- [What you need to do]:
Return all the data, word for word.

- [Stored data]:
+ + + + + + +
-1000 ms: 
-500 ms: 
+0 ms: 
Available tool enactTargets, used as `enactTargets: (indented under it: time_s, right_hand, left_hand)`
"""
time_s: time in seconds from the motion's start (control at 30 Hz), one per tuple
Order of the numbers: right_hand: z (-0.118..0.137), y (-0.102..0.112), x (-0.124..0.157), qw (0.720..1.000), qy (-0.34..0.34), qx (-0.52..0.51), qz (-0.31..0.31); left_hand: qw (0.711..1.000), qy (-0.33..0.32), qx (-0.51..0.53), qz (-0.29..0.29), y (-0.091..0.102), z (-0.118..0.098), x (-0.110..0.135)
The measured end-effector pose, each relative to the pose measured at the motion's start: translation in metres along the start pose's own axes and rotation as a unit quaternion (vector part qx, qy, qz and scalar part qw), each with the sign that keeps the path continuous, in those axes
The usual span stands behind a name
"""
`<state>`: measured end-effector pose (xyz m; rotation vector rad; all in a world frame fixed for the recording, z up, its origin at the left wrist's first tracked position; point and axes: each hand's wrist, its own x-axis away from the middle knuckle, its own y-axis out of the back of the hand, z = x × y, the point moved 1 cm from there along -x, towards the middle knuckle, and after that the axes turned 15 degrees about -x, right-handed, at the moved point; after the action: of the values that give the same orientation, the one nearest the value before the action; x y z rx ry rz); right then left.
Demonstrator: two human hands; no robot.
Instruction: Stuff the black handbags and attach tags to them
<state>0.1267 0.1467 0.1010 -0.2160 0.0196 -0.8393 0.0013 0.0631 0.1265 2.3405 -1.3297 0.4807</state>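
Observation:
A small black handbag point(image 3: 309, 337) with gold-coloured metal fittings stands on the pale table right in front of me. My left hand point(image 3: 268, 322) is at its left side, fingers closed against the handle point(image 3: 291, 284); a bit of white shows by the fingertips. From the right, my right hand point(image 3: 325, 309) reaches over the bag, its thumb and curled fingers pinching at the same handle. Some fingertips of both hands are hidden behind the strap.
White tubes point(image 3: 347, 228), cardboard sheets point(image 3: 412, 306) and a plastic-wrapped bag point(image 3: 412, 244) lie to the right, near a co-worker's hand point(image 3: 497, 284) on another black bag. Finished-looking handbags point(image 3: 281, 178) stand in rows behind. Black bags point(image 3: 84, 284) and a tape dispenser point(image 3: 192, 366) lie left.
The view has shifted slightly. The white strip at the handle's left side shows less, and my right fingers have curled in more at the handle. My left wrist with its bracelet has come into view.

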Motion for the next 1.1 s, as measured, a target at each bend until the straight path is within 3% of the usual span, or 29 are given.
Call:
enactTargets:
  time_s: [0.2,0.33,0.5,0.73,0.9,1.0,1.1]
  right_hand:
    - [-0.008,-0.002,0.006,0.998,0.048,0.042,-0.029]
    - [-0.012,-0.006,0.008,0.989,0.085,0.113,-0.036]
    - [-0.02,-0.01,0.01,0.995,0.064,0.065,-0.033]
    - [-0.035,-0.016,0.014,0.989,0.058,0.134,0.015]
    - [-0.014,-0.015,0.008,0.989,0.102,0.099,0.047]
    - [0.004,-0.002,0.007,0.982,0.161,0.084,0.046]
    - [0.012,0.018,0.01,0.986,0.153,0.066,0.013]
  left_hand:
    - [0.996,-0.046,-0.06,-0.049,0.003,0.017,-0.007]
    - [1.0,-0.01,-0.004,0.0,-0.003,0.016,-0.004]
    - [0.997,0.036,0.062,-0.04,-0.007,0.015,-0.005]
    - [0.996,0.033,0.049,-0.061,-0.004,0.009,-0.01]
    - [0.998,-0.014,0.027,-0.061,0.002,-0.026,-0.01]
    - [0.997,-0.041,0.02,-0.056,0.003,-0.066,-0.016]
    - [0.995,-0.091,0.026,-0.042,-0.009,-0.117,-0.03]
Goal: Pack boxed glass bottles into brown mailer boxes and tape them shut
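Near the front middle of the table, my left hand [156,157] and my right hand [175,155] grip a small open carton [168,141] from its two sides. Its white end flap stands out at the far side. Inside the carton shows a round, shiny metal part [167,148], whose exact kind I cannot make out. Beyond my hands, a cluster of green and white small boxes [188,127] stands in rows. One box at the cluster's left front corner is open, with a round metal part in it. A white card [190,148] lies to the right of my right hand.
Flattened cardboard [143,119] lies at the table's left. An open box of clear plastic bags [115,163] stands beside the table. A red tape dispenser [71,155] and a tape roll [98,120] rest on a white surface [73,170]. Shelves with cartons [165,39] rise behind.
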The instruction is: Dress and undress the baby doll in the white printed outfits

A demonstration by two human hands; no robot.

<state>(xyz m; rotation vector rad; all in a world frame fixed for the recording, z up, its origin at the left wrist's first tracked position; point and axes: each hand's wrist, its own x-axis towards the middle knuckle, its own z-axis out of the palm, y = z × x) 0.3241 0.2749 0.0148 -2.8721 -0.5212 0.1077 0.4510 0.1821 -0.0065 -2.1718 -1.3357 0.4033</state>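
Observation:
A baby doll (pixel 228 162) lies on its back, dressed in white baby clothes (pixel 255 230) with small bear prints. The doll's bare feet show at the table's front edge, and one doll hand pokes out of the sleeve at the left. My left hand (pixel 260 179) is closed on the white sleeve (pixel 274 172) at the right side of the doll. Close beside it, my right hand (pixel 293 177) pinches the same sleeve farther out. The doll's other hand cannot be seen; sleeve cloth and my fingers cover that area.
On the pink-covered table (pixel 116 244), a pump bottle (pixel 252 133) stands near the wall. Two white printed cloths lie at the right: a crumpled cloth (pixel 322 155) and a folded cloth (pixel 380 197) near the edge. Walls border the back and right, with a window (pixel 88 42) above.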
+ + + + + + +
- [Reply]:
-1000 ms: 
-500 ms: 
+0 ms: 
Available tool enactTargets, used as `enactTargets: (indented under it: time_s, right_hand, left_hand)`
"""
time_s: time in seconds from the motion's start (control at 30 Hz), one per tuple
Order of the numbers: right_hand: z (-0.118..0.137), y (-0.102..0.112), x (-0.124..0.157), qw (0.720..1.000), qy (-0.34..0.34), qx (-0.52..0.51), qz (-0.31..0.31); left_hand: qw (0.711..1.000), qy (-0.33..0.32), qx (-0.51..0.53), qz (-0.29..0.29), y (-0.091..0.102), z (-0.118..0.098), x (-0.110..0.135)
The measured end-effector pose, each relative to the pose measured at the motion's start: translation in metres along the start pose's own axes and rotation as a unit quaternion (vector part qx, qy, qz and scalar part qw), each with the sign that keeps the path continuous, in those axes
The usual span stands behind a name
"""
`<state>`: measured end-effector pose (xyz m; rotation vector rad; all in a world frame fixed for the recording, z up, its origin at the left wrist's first tracked position; point and axes: each hand's wrist, its own x-axis away from the middle knuckle, its own y-axis out of the back of the hand, z = x × y, the point moved 1 cm from there along -x, towards the middle knuckle, and after that the axes turned 15 degrees about -x, right-handed, at the moved point; after the action: of the values that give the same orientation, the one nearest the value before the action; x y z rx ry rz); right then left.
Demonstrator: two human hands; no robot.
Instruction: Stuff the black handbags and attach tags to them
<state>0.1267 0.1467 0.1010 -0.2160 0.0196 -0.8393 0.0013 0.0631 0.1265 2.3405 -1.3297 0.4807</state>
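Observation:
A small black handbag point(image 3: 309, 337) with gold-coloured metal fittings stands on the pale table right in front of me. My left hand point(image 3: 268, 322) is at its left side, fingers closed against the handle point(image 3: 291, 284); a bit of white shows by the fingertips. From the right, my right hand point(image 3: 325, 309) reaches over the bag, its thumb and curled fingers pinching at the same handle. Some fingertips of both hands are hidden behind the strap.
White tubes point(image 3: 347, 228), cardboard sheets point(image 3: 412, 306) and a plastic-wrapped bag point(image 3: 412, 244) lie to the right, near a co-worker's hand point(image 3: 497, 284) on another black bag. Finished-looking handbags point(image 3: 281, 178) stand in rows behind. Black bags point(image 3: 84, 284) and a tape dispenser point(image 3: 192, 366) lie left.
The view has shifted slightly. The white strip at the handle's left side shows less, and my right fingers have curled in more at the handle. My left wrist with its bracelet has come into view.
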
Motion for the next 1.1 s, as measured, a target at each bend until the straight path is within 3% of the usual span, or 29 are given.
Call:
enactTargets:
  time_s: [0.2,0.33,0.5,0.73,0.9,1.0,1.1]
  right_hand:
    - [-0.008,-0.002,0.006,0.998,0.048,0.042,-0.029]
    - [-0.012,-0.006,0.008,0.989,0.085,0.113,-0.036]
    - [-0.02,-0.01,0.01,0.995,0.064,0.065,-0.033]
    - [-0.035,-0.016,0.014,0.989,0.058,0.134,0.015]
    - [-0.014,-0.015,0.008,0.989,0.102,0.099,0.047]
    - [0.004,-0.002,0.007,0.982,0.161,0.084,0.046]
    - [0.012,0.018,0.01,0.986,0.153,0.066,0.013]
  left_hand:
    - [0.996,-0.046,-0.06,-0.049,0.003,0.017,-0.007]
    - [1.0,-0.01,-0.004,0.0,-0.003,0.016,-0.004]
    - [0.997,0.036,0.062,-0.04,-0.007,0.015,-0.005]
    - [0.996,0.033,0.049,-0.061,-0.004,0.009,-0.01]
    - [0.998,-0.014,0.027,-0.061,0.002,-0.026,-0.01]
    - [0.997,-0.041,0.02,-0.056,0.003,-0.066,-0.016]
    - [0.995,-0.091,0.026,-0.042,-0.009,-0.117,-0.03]
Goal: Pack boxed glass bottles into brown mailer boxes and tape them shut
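Near the front middle of the table, my left hand [156,157] and my right hand [175,155] grip a small open carton [168,141] from its two sides. Its white end flap stands out at the far side. Inside the carton shows a round, shiny metal part [167,148], whose exact kind I cannot make out. Beyond my hands, a cluster of green and white small boxes [188,127] stands in rows. One box at the cluster's left front corner is open, with a round metal part in it. A white card [190,148] lies to the right of my right hand.
Flattened cardboard [143,119] lies at the table's left. An open box of clear plastic bags [115,163] stands beside the table. A red tape dispenser [71,155] and a tape roll [98,120] rest on a white surface [73,170]. Shelves with cartons [165,39] rise behind.
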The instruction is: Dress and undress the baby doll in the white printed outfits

A demonstration by two human hands; no robot.

<state>(xyz m; rotation vector rad; all in a world frame fixed for the recording, z up, its origin at the left wrist's first tracked position; point and axes: each hand's wrist, its own x-axis towards the middle knuckle, its own z-axis out of the palm, y = z × x) 0.3241 0.2749 0.0148 -2.8721 -0.5212 0.1077 0.4510 0.1821 -0.0065 -2.1718 -1.3357 0.4033</state>
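Observation:
A baby doll (pixel 228 162) lies on its back, dressed in white baby clothes (pixel 255 230) with small bear prints. The doll's bare feet show at the table's front edge, and one doll hand pokes out of the sleeve at the left. My left hand (pixel 260 179) is closed on the white sleeve (pixel 274 172) at the right side of the doll. Close beside it, my right hand (pixel 293 177) pinches the same sleeve farther out. The doll's other hand cannot be seen; sleeve cloth and my fingers cover that area.
On the pink-covered table (pixel 116 244), a pump bottle (pixel 252 133) stands near the wall. Two white printed cloths lie at the right: a crumpled cloth (pixel 322 155) and a folded cloth (pixel 380 197) near the edge. Walls border the back and right, with a window (pixel 88 42) above.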

No further output is expected.